Arden R Barry, Ricky D Turgeon
In a previous Research Letter,1 we aired our grievances regarding dipeptidyl peptidase-4 (DPP-4) inhibitors by likening them to the popular television show Seinfeld. Similar to the trivial yet humorous experiences of Jerry and his friends, DPP-4 inhibitors basically do nothing with respect to clinically meaningful outcomes. Our meta-analysis of 3 large randomized controlled trials (RCTs) demonstrated that, compared with placebo, DPP-4 inhibitors have no effect on major adverse cardiovascular events (defined as cardiovascular death, nonfatal myocardial infarction, and nonfatal stroke with or without unstable angina), all-cause mortality, or hospital admission for heart failure in patients with type 2 diabetes mellitus who had or were at risk for cardiovascular disease. Since then, additional cardiovascular outcome trials involving DPP-4 inhibitors have been published.

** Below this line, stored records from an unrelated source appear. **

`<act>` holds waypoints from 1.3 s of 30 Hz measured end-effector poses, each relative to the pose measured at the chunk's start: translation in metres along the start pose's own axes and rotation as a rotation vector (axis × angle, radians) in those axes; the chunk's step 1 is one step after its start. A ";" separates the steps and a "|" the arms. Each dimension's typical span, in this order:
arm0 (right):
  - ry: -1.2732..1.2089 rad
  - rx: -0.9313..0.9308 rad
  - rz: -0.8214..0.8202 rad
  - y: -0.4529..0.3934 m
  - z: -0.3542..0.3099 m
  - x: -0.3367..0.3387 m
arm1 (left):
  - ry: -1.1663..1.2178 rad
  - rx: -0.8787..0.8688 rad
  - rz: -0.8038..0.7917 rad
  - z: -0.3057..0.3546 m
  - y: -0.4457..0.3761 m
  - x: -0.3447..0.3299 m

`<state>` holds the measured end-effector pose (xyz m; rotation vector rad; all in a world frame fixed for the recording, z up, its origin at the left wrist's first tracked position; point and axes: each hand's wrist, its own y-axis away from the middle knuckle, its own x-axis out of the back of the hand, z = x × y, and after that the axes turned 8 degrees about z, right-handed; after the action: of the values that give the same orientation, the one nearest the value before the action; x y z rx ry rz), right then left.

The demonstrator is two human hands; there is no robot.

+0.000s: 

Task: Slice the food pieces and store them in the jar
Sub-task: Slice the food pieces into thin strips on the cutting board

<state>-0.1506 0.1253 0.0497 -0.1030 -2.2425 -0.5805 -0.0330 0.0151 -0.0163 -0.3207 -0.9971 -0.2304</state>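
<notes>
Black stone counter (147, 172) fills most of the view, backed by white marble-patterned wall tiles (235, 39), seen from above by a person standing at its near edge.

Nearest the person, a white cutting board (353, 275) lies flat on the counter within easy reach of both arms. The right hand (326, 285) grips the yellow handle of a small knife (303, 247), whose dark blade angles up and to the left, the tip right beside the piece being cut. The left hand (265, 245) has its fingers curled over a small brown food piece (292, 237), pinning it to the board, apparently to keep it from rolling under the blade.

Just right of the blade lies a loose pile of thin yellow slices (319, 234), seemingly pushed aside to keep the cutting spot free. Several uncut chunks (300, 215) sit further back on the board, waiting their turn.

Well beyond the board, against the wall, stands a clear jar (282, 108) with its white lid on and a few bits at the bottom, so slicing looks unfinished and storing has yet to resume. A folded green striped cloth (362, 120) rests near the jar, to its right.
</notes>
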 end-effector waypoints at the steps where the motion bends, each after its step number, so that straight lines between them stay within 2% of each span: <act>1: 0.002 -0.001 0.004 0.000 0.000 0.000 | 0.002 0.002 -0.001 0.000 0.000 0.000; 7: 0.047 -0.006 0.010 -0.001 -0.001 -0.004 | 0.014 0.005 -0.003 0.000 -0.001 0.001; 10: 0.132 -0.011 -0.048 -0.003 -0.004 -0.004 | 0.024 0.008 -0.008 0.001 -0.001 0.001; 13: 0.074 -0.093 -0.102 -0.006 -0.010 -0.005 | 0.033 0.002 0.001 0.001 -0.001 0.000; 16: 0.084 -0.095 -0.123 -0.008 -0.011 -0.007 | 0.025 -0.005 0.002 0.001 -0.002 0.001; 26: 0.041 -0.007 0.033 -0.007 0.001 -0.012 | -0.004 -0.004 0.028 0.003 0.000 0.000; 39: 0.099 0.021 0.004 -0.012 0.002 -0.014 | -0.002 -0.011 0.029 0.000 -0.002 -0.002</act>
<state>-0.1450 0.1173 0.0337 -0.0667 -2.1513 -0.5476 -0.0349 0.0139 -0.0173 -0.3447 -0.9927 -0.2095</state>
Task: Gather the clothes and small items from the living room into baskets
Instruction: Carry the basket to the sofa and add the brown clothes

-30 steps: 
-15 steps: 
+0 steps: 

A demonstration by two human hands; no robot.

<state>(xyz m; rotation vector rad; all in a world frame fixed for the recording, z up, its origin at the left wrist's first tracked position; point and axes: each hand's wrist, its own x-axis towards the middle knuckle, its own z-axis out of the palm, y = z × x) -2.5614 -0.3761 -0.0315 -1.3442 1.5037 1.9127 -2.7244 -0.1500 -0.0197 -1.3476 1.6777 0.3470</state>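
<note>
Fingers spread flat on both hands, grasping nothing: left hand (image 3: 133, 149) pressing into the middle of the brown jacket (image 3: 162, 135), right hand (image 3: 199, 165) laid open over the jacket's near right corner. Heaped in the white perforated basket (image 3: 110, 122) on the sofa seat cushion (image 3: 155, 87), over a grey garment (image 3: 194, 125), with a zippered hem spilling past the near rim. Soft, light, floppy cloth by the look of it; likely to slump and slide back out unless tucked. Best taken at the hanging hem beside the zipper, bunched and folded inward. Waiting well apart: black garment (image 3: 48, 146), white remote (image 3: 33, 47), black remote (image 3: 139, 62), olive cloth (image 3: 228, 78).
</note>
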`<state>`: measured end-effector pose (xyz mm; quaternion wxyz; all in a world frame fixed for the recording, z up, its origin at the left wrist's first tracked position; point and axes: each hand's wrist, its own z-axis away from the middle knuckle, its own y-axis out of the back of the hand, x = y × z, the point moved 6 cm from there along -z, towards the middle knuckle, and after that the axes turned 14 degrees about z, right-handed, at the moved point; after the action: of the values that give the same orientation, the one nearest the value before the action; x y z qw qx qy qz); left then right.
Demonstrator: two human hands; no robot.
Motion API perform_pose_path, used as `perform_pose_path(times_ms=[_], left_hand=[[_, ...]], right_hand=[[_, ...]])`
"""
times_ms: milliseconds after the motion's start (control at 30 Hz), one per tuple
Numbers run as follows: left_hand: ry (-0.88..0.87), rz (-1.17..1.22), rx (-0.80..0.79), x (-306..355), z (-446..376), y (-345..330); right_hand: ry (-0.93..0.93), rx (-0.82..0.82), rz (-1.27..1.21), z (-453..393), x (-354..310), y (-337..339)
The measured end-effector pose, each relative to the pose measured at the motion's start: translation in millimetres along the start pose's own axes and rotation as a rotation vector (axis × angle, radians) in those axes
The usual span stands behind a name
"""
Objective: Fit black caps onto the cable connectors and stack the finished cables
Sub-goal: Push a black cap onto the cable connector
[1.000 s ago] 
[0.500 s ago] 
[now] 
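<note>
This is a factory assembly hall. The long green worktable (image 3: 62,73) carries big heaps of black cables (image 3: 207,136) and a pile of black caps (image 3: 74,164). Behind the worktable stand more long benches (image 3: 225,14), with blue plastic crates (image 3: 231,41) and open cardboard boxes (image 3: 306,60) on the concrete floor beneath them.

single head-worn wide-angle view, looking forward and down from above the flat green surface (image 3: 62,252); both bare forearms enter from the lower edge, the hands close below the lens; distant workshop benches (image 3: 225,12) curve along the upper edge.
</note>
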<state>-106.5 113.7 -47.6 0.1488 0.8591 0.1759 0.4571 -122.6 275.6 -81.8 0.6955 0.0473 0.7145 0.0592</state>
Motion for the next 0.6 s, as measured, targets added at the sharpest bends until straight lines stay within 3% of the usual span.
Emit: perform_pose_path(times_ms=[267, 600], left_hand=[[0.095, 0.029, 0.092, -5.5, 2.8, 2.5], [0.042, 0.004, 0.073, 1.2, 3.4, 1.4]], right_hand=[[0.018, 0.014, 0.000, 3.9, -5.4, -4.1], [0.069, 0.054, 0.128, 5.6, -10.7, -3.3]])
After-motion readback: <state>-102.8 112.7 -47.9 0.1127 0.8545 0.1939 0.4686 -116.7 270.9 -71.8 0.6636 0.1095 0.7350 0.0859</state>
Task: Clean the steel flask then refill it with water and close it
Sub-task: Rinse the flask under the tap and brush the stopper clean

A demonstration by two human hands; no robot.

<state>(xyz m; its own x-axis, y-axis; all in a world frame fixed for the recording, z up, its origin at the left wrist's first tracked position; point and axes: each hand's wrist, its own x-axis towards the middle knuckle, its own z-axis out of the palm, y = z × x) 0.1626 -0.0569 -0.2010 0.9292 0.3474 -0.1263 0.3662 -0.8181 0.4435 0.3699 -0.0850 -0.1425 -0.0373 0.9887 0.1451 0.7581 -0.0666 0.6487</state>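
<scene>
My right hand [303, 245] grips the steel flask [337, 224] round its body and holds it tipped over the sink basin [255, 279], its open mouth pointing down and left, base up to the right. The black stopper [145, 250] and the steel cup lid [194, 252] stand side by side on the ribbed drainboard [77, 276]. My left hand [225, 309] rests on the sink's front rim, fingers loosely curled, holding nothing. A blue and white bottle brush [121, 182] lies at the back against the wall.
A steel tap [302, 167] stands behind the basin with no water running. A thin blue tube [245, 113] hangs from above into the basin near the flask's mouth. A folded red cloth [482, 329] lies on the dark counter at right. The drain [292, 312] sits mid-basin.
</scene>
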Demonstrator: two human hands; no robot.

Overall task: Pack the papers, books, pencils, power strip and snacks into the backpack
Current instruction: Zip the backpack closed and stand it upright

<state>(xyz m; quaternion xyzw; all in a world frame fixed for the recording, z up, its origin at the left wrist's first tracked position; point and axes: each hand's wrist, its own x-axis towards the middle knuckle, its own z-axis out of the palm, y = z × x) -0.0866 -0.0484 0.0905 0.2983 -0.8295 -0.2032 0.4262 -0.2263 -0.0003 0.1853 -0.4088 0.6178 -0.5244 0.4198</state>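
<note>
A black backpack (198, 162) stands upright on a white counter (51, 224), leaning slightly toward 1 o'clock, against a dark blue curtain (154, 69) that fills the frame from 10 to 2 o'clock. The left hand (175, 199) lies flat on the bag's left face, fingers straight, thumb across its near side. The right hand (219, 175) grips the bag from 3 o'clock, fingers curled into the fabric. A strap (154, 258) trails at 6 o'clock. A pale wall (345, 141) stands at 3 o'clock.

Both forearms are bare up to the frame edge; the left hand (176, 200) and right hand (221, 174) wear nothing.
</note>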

Updating our previous search to January 2019, we identified 60 new articles, of which 2 RCTs met the same inclusion criteria as we used previously.1 One trial compared omarigliptin with placebo in 4202 patients (mean age 64 years, 70% men) with type 2 diabetes and cardiovascular disease over a median of 1.8 years.2 The CARMELINA trial compared linagliptin with placebo in 6979 patients (mean age 66 years, 63% men) with type 2 diabetes and cardiovascular disease over a median of 2.2 years.3 We updated our meta-analysis using a Mantel-Haenszel fixed-effect model when statistical heterogeneity was low (defined as I2 < 50%) and a random-effects model when statistical heterogeneity was high (defined as I2 ≥ 50%) (Review Manager, version 5.3, Cochrane Collaboration). The overall results from the fixed-effect and random-effects models were similar. As with our previous analysis, there was no significant difference in major adverse cardiovascular events (risk ratio [RR] 1.00, 95% confidence interval [CI] 0.94–1.06; Figure 1), all-cause mortality (RR 1.02, 95% CI 0.94–1.11; Figure 2), or hospital admission for heart failure (RR 1.04, 95% CI 0.95–1.15). These data corroborate our previous conclusion that DPP-4 inhibitors represent the Seinfeld of oral antihyperglycemics.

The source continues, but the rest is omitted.